# Required action:
The answer must be the lines from the one containing "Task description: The" through the last line of the data below, copied exactly, with nothing else.

#### Collected material ####

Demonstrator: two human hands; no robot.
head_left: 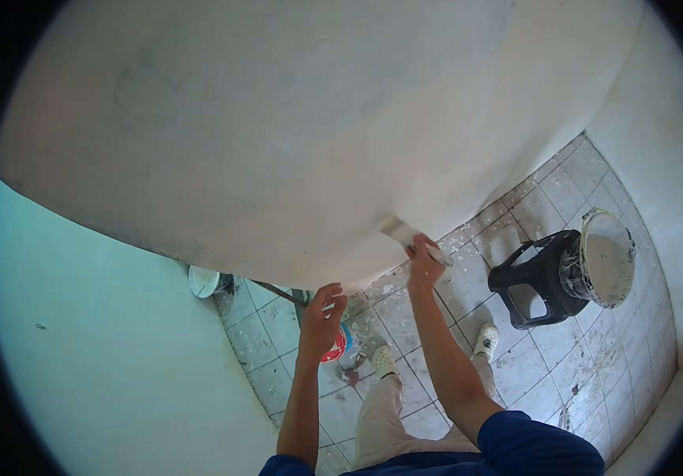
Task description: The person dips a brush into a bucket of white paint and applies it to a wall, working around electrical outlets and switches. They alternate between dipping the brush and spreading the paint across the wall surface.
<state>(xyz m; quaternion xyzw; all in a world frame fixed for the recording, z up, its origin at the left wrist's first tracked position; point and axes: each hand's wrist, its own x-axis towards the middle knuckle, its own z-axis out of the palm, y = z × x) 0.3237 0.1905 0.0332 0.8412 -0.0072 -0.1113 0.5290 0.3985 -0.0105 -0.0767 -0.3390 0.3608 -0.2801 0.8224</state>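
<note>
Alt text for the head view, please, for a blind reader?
A person's right hand presses a flat scraper against a white plastered wall, while the left hand is raised empty beside it. Below, a bucket of white paste sits on a black stool on the spattered tiled floor.

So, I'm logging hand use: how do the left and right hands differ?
The right hand grips a scraper against the wall; the left hand seems empty and loosely curled. The right hand reaches higher; the left hand is held lower. Both are bare, on arms with blue sleeves.
</note>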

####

# Final answer:
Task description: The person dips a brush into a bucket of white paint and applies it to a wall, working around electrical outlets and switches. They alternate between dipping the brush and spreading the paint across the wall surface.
<state>(xyz m; quaternion xyzw; all in a world frame fixed for the recording, z up, its origin at the left wrist's first tracked position; point and axes: each hand's wrist, its own x-axis towards the middle knuckle, its own z-axis out of the palm, y = z × x) 0.3237 0.1905 0.0332 0.8412 -0.0072 -0.1113 0.5290 0.3985 -0.0105 -0.0767 -0.3390 0.3608 -0.2801 0.8224</state>
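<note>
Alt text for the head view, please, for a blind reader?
A person's right hand presses a flat scraper against a white plastered wall, while the left hand is raised empty beside it. Below, a bucket of white paste sits on a black stool on the spattered tiled floor.

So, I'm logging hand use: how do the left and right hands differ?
The right hand grips a scraper against the wall; the left hand seems empty and loosely curled. The right hand reaches higher; the left hand is held lower. Both are bare, on arms with blue sleeves.
</note>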

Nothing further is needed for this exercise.